As the NYPL Lab explains on the read me page for the project, the process has saved thousands of hours in creating GIS data from old scanned maps: [I]t took NYPL staff coordinating a small army of volunteers three years to produce 170,000 polygons with attributes (from just four of hundreds of atlases at NYPL). It now takes a period of time closer to 24 hours to generate a comparable number of polygons with some basic metadata.
Currently, the map-vectorizer project can extract polygon shapes and color attribute information from scanned maps. Future planned enhancements include extracting dot presence, dot count, and dot type (full vs outline).
To use the project code, the following dependencies need to be already installed on your machine: Python with OpenCV, ImageMagick, R, GIMP and GDAL Tools (full details available on the Github project page.

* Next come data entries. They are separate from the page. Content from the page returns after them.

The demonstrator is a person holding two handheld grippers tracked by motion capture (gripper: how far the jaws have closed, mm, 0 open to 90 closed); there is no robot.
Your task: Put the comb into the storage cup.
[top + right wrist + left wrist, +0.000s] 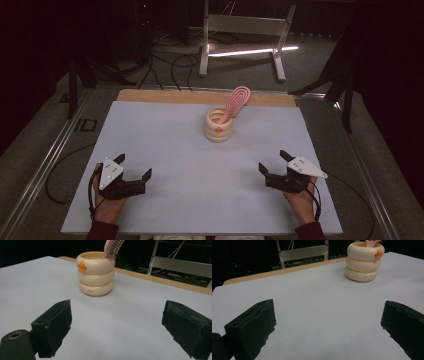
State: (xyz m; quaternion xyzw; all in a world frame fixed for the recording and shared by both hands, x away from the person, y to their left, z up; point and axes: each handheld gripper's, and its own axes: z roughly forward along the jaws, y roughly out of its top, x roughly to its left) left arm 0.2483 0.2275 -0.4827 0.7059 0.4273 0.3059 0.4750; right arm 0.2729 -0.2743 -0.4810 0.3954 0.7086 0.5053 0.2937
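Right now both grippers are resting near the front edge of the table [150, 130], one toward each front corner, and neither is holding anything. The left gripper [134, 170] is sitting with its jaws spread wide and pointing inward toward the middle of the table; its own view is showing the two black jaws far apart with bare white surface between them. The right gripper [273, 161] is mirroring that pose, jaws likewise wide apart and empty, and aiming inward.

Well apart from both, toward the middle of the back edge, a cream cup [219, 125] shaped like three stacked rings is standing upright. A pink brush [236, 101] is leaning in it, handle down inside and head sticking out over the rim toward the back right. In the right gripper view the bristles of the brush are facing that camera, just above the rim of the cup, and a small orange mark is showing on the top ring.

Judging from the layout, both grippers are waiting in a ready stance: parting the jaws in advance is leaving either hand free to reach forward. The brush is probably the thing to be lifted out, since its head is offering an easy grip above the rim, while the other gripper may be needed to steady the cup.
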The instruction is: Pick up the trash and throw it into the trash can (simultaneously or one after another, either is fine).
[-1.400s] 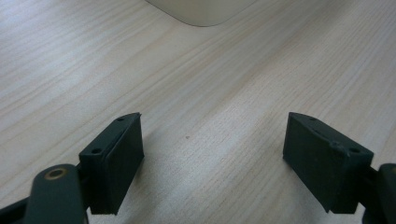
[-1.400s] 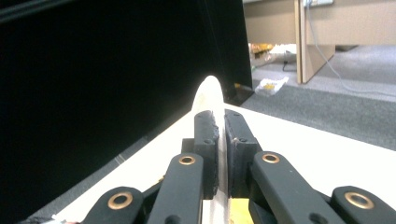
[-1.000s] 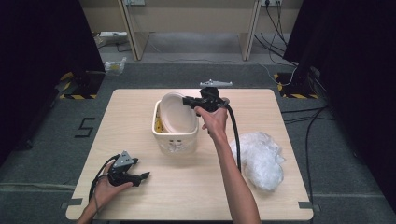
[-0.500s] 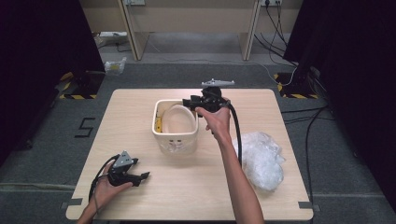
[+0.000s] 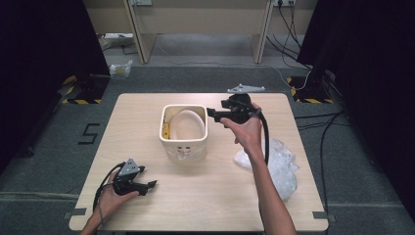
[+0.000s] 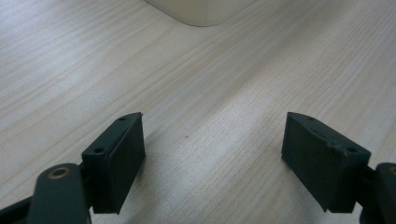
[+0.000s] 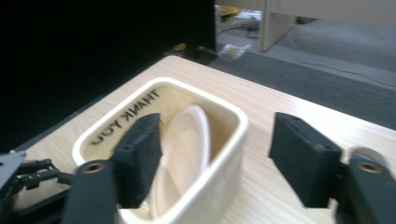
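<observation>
- The cream bin (image 5: 183,142) stands near the middle of the tabletop (image 5: 220,196), a rounded-corner tub with thick walls and small holes low on its near face.
- Inside it, a pale round plate (image 5: 187,126) stands on edge, leaning between the walls; the right gripper view shows its thin rim (image 7: 198,135) curving up to the bin's lip, with "THANK YOU" lettered on the inner wall behind.
- Something yellow peeks in at the bin's 9 o'clock inner side; I can't tell what.
- The right gripper (image 5: 211,112) hangs at the bin's 2 o'clock, just off the rim, jaws pointing at the bin. Those jaws have just been opening and now stand wide, nothing between the pads.
- The left gripper (image 5: 151,185) sits low at the bin's 7 o'clock, well apart from it; jaws spread wide over bare wood, holding nothing.
- A crumpled clear plastic bag (image 5: 276,164) lies at the bin's 4 o'clock, beside the right forearm.
</observation>
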`<state>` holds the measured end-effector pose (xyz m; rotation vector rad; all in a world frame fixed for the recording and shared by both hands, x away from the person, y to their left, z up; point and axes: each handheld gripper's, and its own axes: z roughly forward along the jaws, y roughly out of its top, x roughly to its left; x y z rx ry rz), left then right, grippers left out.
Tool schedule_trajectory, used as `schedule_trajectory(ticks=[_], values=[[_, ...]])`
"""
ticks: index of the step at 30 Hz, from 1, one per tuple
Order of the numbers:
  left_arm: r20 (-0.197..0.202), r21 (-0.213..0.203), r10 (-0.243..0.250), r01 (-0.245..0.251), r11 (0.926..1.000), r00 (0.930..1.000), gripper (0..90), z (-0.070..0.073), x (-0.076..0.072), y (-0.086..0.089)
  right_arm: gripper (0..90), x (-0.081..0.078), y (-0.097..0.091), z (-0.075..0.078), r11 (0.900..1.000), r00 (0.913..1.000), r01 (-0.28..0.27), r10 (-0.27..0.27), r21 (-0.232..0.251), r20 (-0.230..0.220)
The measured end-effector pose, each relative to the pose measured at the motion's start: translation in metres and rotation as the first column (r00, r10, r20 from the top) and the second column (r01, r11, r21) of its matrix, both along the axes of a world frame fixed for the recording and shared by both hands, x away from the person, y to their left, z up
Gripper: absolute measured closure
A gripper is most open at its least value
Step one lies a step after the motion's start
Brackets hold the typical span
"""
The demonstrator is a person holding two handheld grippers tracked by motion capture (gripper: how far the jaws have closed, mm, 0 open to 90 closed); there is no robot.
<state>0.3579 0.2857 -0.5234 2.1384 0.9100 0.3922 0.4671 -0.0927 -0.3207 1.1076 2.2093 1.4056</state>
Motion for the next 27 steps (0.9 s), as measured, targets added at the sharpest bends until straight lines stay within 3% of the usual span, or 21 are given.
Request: schedule_trajectory(ticks=[5,9,13,16,19,27], values=[[0.0,-0.001,0.0,0.0,1.0,1.0,20.4,0.0,0.0,0.0,32.3,-0.027,-0.029,0.001,0.9989,0.9996,0.028,-0.028,-0.037,0.006],[0.0,-0.001,0.0,0.0,1.0,1.0,20.4,0.0,0.0,0.0,32.2,-0.037,-0.042,-0.002,0.9978,0.9986,0.052,-0.051,-0.041,0.013],[0.001,-0.002,0.002,-0.002,1.0,1.0,20.4,0.0,0.0,0.0,31.4,-0.051,-0.065,-0.016,0.9895,0.9927,0.12,-0.118,-0.081,0.023],[0.001,-0.003,0.002,-0.002,1.0,1.0,20.4,0.0,0.0,0.0,31.4,-0.056,-0.075,-0.022,0.9878,0.9911,0.133,-0.132,-0.081,0.017],[0.0,-0.003,0.002,-0.002,1.0,1.0,20.4,0.0,0.0,0.0,31.7,-0.07,-0.094,-0.036,0.9781,0.9835,0.181,-0.18,-0.104,0.017],[0.0,0.002,-0.002,0.002,1.0,1.0,20.4,0.0,0.0,0.0,33.5,-0.088,-0.117,-0.052,0.9692,0.9749,0.222,-0.222,-0.106,0.015]])
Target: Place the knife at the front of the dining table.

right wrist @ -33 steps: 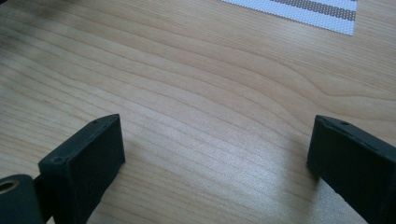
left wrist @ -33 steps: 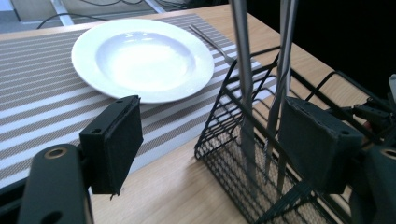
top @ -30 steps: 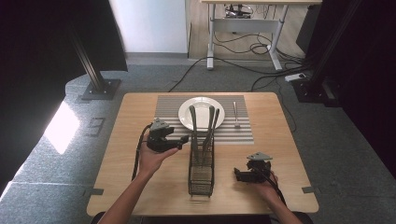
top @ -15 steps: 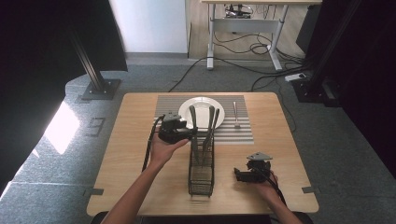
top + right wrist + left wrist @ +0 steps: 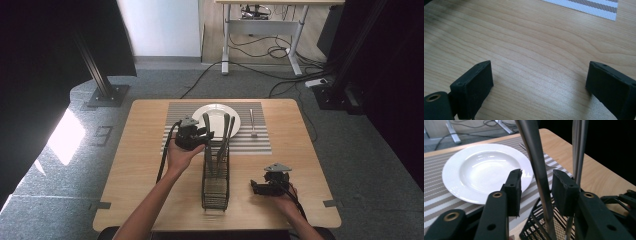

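Left gripper (image 5: 536, 187) straddles a steel utensil handle (image 5: 537, 167), jaws parted, not touching, above the black wire caddy (image 5: 216, 175). White plate (image 5: 484, 170) lies behind on the striped mat (image 5: 260, 142). Right gripper (image 5: 539, 85) gapes wide over bare wooden table (image 5: 529, 45) near the front edge.

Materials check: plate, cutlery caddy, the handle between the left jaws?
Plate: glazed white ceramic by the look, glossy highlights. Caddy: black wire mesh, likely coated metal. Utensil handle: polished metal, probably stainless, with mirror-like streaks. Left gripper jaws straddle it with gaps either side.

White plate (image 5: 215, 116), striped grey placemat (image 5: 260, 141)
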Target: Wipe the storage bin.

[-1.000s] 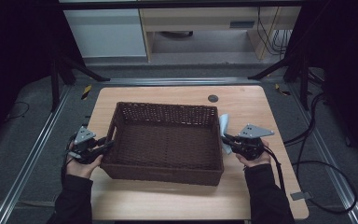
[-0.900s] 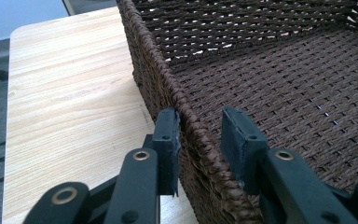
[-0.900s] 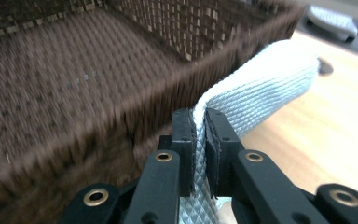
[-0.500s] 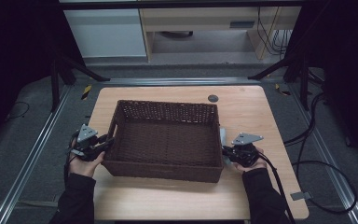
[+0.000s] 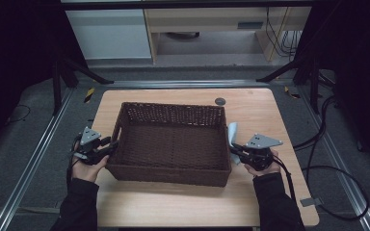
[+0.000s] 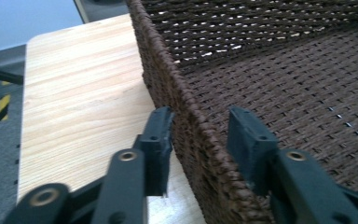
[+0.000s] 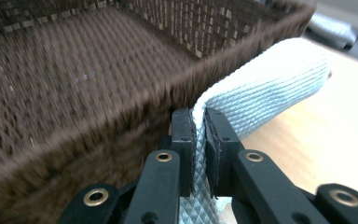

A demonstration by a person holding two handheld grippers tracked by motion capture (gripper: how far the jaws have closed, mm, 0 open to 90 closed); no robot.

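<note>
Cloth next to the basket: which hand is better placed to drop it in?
Right. The right claw is already shut on the pale cloth beside the basket wall. The left claw has just opened, straddling the opposite rim without gripping.

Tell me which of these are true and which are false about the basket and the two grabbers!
1. The basket has nothing inside it. True.
2. The right gripper pinches a light blue cloth. True.
3. The left gripper is clamped tight on the basket's wall. False: its jaws straddle the wall with gaps showing, and they have just been opening.
4. The cloth lies inside the basket. False: it is outside, beside the basket's right wall.
5. The basket sits on a wooden table. True.
</note>
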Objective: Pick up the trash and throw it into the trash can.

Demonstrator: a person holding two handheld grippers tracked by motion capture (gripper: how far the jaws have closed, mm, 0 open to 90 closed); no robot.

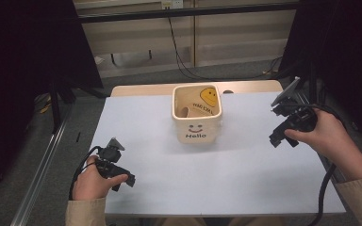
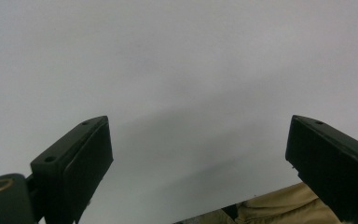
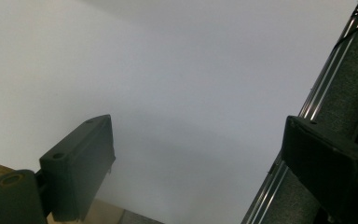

You can help QA/QC the polygon extraction results from the project through the NYPL Lab’s Building Inspector program. Users are run through a short tutorial on how to look at outlines of computer generated building outlines to determine if the outline matches that of an actual building. Users can select from three options: no for not a building outline, yes for when the outline matches a building, and fix for when the outline is over a building but needs correction to match the true outline. The program will help improve information extracted from 19th century New York City insurance atlases.